The research, which involved 15 consumers assessing 15 online investment propositions in "deep-dive" interviews, found just one of the testers could calculate the cost of investing a £1,000 sum using a robo-advice service.
Commissioned by the Financial Services Consumer Panel, the study also found that, without exception, all of the robo-advice propositions assessed did not include underlying investment charges in their fees. Furthermore, said the study, few of the 'robo' websites had clearly visible links to charges and fees on their homepages.
"Providing all-in fee illustrations in pounds not percentages need not be as hand-wringingly complex as many providers make out," said Boring Money managing director Holly Mackay (pictured).
"The industry has been told to improve disclosure of fees on many occasions. It will only have itself to blame if the regulator is forced to introduce specific rules on how the total cost of investing is to be illustrated to consumers."
The study
also argued having consumers choose their own risk profile is "largely
meaningless and unhelpful", which led Mackay to suggest the consumer
journey was "broken".
She said: "Language used online is still technobabble. Most people
haven't got the foggiest what an exchange-traded fund or even a fund is.

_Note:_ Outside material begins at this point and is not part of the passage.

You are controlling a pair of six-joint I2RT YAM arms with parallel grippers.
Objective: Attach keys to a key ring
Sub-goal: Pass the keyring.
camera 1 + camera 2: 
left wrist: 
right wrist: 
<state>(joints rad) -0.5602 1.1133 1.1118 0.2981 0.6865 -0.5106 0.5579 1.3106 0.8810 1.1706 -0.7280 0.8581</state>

As for 'cautious', 'defensive' and 'balanced', they sound like
psychological profiling rather than intuitive descriptors of an
investment. The consumer journey is broken and we have to do more to
help non-advised customers who want to make a start."Following its research, Boring Money recommended "marketing terminology" such as the term "all in fee" should be banned immediately - unless it were truly showing the full cost of a product or service, including all underlying investment vehicles.
The firm also said robo-advisers should provide a fee calculator that showed the cost of an investment as an actual sum, rather than in percentages, and that non-advised services should not promote cost comparison charts that compare the costs of a fully-advised service with their own investment charges because it was a "misleading comparison".